*** Opening GIVEN MATERIAL ***

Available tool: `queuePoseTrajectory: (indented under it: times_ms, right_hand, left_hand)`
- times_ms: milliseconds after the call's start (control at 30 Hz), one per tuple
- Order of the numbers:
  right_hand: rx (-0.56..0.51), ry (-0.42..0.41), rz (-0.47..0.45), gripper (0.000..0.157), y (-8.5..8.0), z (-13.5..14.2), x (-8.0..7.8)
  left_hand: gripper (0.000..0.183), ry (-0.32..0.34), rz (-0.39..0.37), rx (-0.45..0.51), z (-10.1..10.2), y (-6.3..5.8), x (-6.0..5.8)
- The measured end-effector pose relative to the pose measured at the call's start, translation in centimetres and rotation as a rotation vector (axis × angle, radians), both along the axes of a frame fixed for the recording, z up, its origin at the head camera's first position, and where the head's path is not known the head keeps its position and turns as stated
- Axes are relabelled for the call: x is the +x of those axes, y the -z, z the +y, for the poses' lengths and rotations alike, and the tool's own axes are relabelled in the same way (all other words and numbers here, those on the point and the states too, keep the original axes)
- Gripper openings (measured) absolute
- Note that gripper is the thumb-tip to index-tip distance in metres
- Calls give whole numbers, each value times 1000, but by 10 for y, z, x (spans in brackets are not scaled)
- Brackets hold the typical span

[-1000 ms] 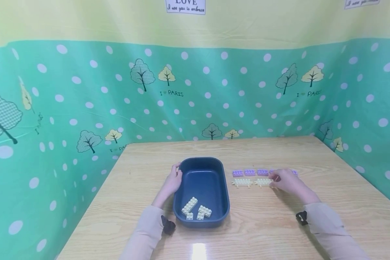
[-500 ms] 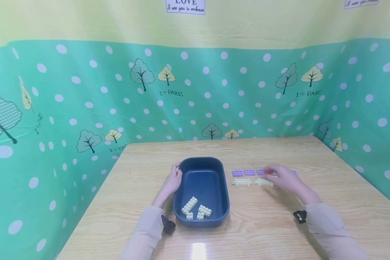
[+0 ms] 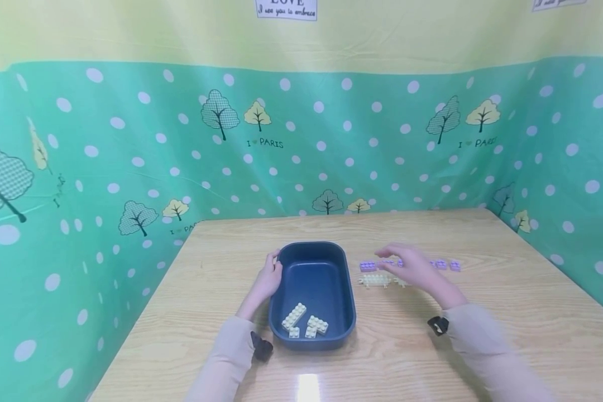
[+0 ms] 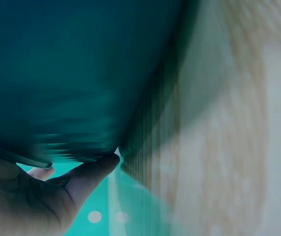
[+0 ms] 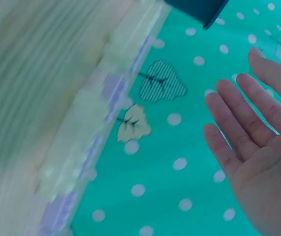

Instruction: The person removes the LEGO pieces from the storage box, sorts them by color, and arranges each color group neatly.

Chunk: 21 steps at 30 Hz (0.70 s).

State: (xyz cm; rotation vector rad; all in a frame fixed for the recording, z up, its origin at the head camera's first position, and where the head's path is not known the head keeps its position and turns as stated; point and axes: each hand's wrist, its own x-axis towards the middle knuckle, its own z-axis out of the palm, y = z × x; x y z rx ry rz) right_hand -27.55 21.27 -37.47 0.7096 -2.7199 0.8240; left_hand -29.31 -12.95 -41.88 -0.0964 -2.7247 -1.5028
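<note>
A dark blue rectangular bin (image 3: 350, 290) stands on the table, with several cream toy bricks (image 3: 294, 316) lying loose near its front end. My left hand (image 3: 268, 279) grips the bin's left rim toward the far end; in the left wrist view the thumb (image 4: 94, 177) lies along its outer wall. Above two rows of toy bricks hovers my right hand (image 3: 412, 268), its fingers spread and holding nothing, as the right wrist view confirms. Purple bricks (image 3: 368, 266) form the back row. Cream toy pieces (image 3: 376, 280) with small side pegs lie in front, partly hidden by that hand.
The wooden table (image 3: 221, 245) reaches back to a green dotted curtain (image 3: 261, 167), which also runs along both sides. A black wrist device (image 3: 438, 325) sits on my right sleeve, and another one (image 3: 261, 347) on my left.
My right hand has left the right-hand cream piece, lifted, and moved left over the rows with its fingers opening. The left hand and the bin have stayed in place.
</note>
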Motion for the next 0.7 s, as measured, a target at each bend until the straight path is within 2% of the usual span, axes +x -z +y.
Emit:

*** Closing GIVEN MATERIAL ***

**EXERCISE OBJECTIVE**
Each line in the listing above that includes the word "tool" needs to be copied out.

**ANSWER SPACE**
Available tool: `queuePoseTrajectory: (indented under it: times_ms, right_hand, left_hand)`
- Axes are relabelled for the call: x is the +x of those axes, y the -z, z the +y, for the poses' lengths and rotations alike, and the tool's own axes are relabelled in the same way (all other words and numbers here, those on the point and the states too, keep the original axes)

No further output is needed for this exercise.